[1] Hussain Alrobaei,2006, Integrated Gas Turbine Solar Power Plant/ The Energy Central Network/ energycentral.com/centers/knowledge/whitepapers.

[2] Hussain Alrobaei , 2007, Novel Integrated Gas Turbine Solar Cogeneration Power Plant/DEC, Halkidiki, Greece ,22–25 April 2007.

Before trotting out World Bank forecasts, might not be a bad idea to check their track record on predictions – looks kind of dismal to me.

I’m also skeptical about “wind” being competitive with fossil generation. Perhaps in California, but here in Kansas it’s not a contest. Coal wins by a landslide.

Regarding the scale that solar could be put into place, I would suggest you might want to check into it's record.

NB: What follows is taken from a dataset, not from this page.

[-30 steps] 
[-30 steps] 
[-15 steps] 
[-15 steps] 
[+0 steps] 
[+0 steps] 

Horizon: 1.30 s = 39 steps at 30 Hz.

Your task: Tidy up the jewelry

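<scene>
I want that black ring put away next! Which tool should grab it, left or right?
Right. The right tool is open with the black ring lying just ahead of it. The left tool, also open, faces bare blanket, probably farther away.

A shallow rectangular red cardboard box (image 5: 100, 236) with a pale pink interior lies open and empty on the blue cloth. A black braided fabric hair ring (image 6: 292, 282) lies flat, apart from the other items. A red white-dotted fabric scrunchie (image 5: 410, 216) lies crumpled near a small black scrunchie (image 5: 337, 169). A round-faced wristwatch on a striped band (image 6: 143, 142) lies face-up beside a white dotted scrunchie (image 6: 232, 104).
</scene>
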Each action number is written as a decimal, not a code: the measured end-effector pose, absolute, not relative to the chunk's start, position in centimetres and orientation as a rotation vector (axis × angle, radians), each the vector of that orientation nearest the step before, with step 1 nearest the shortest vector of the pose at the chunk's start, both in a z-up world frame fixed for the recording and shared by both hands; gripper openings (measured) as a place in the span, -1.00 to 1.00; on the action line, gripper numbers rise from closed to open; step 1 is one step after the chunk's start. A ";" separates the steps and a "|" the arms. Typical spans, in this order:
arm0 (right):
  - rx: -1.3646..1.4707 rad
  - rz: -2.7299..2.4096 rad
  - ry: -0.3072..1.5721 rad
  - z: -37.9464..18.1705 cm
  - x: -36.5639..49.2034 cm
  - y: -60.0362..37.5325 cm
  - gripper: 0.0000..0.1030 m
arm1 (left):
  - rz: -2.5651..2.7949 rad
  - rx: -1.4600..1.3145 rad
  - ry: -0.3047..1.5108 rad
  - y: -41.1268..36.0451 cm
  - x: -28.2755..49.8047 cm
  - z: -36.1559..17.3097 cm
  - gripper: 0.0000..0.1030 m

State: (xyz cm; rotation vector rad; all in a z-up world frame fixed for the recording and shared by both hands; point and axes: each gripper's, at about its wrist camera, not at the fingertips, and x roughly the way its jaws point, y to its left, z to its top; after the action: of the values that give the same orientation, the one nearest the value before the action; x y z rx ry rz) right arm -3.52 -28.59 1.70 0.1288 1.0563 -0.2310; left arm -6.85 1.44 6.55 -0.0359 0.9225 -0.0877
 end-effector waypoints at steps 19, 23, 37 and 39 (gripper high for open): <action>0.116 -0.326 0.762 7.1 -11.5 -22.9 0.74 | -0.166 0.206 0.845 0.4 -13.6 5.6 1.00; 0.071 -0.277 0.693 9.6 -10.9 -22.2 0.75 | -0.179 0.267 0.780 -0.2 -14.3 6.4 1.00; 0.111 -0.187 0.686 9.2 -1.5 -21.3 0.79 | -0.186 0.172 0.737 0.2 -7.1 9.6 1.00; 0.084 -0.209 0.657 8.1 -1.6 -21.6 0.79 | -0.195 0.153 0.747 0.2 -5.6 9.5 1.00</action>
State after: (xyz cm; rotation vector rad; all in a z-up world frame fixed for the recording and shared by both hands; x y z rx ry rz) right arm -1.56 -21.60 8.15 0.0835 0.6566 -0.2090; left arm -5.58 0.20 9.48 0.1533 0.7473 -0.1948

Stearn & Wheeler (I think) reported to the DOE as early as 1997 that CSP was down to about 16 cents/kwh with much room to further drop. Funny thing is that all that data was removed before the DOE passed the report on to congress under Cheney. Now, eleven years later, we're hearing the 'breaking news' that CSP can be down to 15 cents with room to drop. If you check out the middle east or european news, you'll find that CSP is taking off in a big way. Over 4 years ago, I passed on to my senator, a white paper on a single project to supply 60% of Europe's power from North African CSP plants at a price of 5 cents over 20 years. That includes load balancing energy storage to cover other renewables' variability. Since then, I've seen two similar competing projects.

Right now, you're only seeing the profit taking on the low hanging fruit. When it does start to take off though, you can bet that with highly repetitive manufacturing and labor as it's major costs, it's prices will drop rapidly. That price and to a lesser extent, it's overall efficiency, is the only thing stopping it from being used in less sun areas like Kansas. I see the bottom end around 3 kwh/m^2/day of sun. Looking at an insolation map, that covers way up into most of Canada.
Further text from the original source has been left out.